TASK ITEM
Exactly the lines from the one holding "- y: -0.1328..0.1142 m" to the end of the listing, both ends included, make up the expected answer.

^^^^^^^^

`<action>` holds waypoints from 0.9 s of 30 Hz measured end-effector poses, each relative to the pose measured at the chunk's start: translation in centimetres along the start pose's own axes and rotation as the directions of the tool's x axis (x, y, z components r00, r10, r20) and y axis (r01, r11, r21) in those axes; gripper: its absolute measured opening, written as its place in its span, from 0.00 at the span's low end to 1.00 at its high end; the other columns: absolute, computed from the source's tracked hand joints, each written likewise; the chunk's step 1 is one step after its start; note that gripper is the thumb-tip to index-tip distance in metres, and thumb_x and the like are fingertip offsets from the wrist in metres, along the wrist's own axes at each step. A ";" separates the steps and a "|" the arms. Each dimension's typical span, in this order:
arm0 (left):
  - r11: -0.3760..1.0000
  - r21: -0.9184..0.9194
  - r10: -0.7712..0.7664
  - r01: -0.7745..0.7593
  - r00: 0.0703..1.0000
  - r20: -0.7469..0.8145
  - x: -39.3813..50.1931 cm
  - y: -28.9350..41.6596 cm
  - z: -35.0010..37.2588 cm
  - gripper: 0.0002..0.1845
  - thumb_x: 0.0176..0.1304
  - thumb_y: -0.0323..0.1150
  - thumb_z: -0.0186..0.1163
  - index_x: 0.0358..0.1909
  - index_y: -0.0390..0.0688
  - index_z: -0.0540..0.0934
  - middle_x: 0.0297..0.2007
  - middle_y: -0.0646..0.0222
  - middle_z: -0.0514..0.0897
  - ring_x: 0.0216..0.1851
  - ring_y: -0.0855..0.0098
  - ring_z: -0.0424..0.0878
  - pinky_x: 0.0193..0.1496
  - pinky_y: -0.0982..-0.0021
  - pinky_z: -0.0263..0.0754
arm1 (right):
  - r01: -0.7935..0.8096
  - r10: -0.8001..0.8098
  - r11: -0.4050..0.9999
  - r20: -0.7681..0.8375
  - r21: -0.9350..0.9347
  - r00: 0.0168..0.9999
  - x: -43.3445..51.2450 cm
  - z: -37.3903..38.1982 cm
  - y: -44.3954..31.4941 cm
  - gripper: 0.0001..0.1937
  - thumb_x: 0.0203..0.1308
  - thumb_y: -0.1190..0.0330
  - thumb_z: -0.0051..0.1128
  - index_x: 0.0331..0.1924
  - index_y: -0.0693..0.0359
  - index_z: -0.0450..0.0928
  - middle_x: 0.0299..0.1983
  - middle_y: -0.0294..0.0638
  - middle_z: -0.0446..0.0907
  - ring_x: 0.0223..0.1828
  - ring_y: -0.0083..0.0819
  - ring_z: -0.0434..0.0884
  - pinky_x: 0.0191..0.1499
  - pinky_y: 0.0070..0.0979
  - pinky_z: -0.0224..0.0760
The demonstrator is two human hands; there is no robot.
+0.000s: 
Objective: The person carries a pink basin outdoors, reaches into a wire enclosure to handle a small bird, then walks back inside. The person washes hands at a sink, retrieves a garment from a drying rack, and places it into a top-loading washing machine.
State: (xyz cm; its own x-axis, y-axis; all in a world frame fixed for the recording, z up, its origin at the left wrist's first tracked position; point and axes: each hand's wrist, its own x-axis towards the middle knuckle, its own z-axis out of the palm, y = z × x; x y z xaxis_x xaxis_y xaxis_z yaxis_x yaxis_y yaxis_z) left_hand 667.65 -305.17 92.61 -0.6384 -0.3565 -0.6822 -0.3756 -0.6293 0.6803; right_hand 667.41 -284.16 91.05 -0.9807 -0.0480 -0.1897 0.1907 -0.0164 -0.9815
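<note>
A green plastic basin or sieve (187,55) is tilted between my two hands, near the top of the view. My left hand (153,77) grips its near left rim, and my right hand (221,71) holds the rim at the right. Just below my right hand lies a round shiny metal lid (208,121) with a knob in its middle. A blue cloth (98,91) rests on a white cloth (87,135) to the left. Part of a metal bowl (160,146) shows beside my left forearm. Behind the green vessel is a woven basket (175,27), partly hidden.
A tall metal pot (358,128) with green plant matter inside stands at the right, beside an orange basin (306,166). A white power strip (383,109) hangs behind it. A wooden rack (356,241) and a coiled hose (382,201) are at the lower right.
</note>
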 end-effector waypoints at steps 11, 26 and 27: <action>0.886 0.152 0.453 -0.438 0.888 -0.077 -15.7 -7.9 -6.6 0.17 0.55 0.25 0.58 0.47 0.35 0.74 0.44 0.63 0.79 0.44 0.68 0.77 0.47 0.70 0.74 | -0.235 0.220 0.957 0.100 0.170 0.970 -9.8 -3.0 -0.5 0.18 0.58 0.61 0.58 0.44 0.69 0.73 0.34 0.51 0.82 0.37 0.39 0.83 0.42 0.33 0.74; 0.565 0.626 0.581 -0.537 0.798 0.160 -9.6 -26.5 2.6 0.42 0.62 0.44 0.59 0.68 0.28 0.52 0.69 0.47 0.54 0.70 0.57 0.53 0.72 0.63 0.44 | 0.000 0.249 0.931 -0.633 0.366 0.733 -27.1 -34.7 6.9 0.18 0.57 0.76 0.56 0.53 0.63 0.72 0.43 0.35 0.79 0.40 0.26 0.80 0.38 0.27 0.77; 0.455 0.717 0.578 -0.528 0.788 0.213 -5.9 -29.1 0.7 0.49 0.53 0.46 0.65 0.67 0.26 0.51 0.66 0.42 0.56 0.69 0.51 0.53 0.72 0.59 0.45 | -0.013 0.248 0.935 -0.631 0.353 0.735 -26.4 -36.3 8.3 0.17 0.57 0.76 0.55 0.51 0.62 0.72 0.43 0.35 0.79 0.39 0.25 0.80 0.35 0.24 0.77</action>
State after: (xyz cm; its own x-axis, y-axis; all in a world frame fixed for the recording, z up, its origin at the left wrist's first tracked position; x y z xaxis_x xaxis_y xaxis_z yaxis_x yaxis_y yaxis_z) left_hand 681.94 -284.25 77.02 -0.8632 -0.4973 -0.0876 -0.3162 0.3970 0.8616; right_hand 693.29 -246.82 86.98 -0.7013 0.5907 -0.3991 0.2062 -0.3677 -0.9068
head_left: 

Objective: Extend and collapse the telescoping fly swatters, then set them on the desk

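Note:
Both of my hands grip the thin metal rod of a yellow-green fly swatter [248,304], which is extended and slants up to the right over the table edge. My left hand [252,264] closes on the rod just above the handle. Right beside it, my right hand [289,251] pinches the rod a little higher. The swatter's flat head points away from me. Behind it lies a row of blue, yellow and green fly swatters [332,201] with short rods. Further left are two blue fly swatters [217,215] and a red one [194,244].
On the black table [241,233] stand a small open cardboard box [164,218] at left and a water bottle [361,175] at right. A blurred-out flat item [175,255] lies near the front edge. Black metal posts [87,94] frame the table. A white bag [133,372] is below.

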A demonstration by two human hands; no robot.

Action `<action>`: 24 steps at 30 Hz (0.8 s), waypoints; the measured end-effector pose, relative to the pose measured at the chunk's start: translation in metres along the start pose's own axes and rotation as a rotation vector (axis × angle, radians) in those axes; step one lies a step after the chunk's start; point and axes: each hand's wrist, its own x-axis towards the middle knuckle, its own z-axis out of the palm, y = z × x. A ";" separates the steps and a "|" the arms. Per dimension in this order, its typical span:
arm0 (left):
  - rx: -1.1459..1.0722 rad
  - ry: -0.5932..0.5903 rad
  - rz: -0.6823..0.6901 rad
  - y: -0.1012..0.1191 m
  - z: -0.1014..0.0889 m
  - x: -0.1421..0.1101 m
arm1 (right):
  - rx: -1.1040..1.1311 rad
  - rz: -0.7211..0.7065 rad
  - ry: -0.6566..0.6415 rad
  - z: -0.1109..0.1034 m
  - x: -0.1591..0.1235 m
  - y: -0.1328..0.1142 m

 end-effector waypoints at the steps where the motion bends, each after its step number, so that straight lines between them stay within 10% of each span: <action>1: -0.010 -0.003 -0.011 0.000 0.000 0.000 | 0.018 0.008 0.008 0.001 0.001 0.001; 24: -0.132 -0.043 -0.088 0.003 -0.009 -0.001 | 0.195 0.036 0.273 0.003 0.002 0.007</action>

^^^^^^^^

REPLY TO THE EXERCISE
  - y: -0.1328..0.1142 m

 end-effector waypoints at the steps where the motion bends, each after its step number, so that straight lines between them stay within 10% of each span: <action>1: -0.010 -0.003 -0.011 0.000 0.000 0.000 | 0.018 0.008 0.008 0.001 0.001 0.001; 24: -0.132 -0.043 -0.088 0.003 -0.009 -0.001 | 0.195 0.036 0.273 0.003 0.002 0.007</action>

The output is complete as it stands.